### Assignment
Transcribe the listing verbatim. Do not carry over any pictures.

### Given material
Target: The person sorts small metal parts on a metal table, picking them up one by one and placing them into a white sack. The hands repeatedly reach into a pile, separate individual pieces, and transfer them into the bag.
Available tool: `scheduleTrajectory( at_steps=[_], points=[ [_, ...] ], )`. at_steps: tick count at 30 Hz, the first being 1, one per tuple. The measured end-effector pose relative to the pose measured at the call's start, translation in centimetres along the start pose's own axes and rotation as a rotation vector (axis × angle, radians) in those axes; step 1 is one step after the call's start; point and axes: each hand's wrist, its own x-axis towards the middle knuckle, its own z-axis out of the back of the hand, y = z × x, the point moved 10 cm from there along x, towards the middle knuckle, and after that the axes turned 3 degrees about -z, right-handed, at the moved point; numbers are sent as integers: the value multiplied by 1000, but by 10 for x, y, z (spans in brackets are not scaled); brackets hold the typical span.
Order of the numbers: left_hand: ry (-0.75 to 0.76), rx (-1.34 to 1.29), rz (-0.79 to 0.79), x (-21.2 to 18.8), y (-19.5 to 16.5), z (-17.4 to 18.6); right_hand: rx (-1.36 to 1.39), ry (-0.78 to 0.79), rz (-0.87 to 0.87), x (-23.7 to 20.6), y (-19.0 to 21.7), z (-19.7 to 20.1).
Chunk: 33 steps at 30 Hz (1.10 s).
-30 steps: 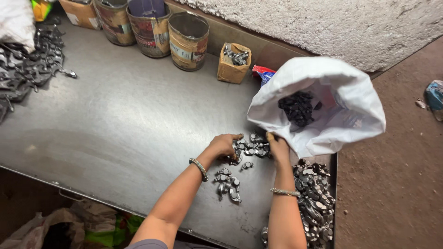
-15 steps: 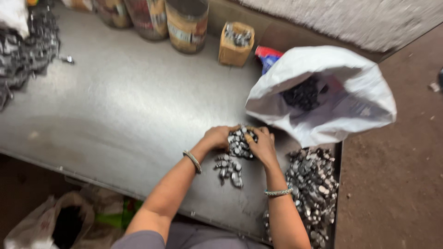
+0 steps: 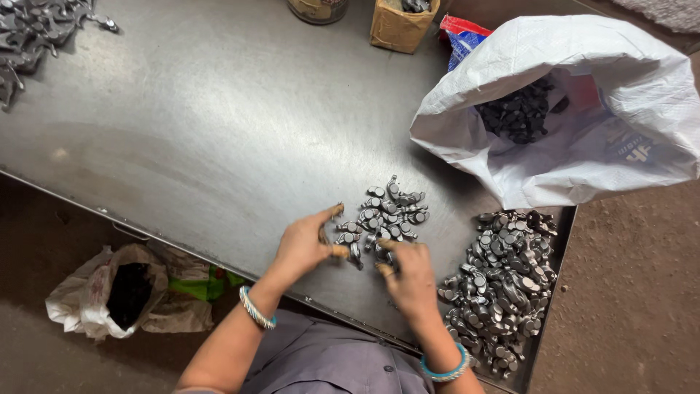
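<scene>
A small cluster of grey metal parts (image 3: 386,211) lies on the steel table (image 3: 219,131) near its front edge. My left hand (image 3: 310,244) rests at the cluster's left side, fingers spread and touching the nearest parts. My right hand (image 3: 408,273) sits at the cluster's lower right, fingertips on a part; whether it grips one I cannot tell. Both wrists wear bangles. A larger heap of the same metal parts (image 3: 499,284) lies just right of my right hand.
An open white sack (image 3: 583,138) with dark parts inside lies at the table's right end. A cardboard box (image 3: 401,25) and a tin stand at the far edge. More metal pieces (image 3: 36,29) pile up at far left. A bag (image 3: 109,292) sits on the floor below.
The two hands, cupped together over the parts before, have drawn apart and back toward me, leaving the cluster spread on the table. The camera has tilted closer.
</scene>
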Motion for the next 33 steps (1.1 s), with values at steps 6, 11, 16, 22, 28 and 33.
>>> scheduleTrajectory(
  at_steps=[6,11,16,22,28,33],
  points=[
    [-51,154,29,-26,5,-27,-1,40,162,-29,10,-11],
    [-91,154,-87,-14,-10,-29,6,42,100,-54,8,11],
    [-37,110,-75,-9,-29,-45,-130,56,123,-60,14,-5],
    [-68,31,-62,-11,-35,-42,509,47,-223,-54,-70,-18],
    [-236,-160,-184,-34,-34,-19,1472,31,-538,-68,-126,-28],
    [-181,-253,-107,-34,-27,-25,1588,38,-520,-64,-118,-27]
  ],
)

### Exercise response
Target: The person sorts small metal parts on a metal table, picking them up one by one and placing them into a white sack. The hands repeatedly reach into a pile, separate individual pieces, and transfer them into the bag.
Available tool: `scheduleTrajectory( at_steps=[_], points=[ [_, ...] ], )`. at_steps: tick count at 30 Hz, the first being 1, one per tuple. The measured end-effector pose relative to the pose measured at the call's start, translation in centimetres along the start pose's own axes and rotation as a rotation vector (axis × angle, radians) in those axes; step 1 is one step after the call's start; point and axes: each hand's wrist, its own x-axis towards the middle knuckle, its own z-axis out of the back of the hand, y = z × x, the point moved 10 cm from there along x, towards the middle knuckle, and after that the axes turned 3 degrees about -z, right-handed, at the moved point; numbers are sent as integers: the value multiplied by 1000, but by 10 for x, y, z (spans in brackets are not scaled); brackets hold the typical span.
Order of the numbers: left_hand: ry (-0.75 to 0.76), rx (-1.34 to 1.29), rz (-0.79 to 0.79), x (-21.2 to 18.8), y (-19.5 to 16.5), z (-17.4 to 18.6); right_hand: rx (-1.36 to 1.39), ry (-0.78 to 0.79), rz (-0.87 to 0.87), x (-23.7 to 20.6), y (-19.0 to 21.7), z (-19.7 to 20.1).
Chunk: 33 steps at 30 Hz (1.10 s).
-30 steps: 
-15 steps: 
+0 steps: 
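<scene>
A small cluster of grey metal parts (image 3: 386,211) lies on the steel table (image 3: 219,131) near its front edge. My left hand (image 3: 310,244) rests at the cluster's left side, fingers spread and touching the nearest parts. My right hand (image 3: 408,273) sits at the cluster's lower right, fingertips on a part; whether it grips one I cannot tell. Both wrists wear bangles. A larger heap of the same metal parts (image 3: 499,284) lies just right of my right hand.
An open white sack (image 3: 583,138) with dark parts inside lies at the table's right end. A cardboard box (image 3: 401,25) and a tin stand at the far edge. More metal pieces (image 3: 36,29) pile up at far left. A bag (image 3: 109,292) sits on the floor below.
The two hands, cupped together over the parts before, have drawn apart and back toward me, leaving the cluster spread on the table. The camera has tilted closer.
</scene>
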Motion for the next 33 steps (1.1 s), with values at steps 6, 11, 16, 22, 28 and 33.
>>> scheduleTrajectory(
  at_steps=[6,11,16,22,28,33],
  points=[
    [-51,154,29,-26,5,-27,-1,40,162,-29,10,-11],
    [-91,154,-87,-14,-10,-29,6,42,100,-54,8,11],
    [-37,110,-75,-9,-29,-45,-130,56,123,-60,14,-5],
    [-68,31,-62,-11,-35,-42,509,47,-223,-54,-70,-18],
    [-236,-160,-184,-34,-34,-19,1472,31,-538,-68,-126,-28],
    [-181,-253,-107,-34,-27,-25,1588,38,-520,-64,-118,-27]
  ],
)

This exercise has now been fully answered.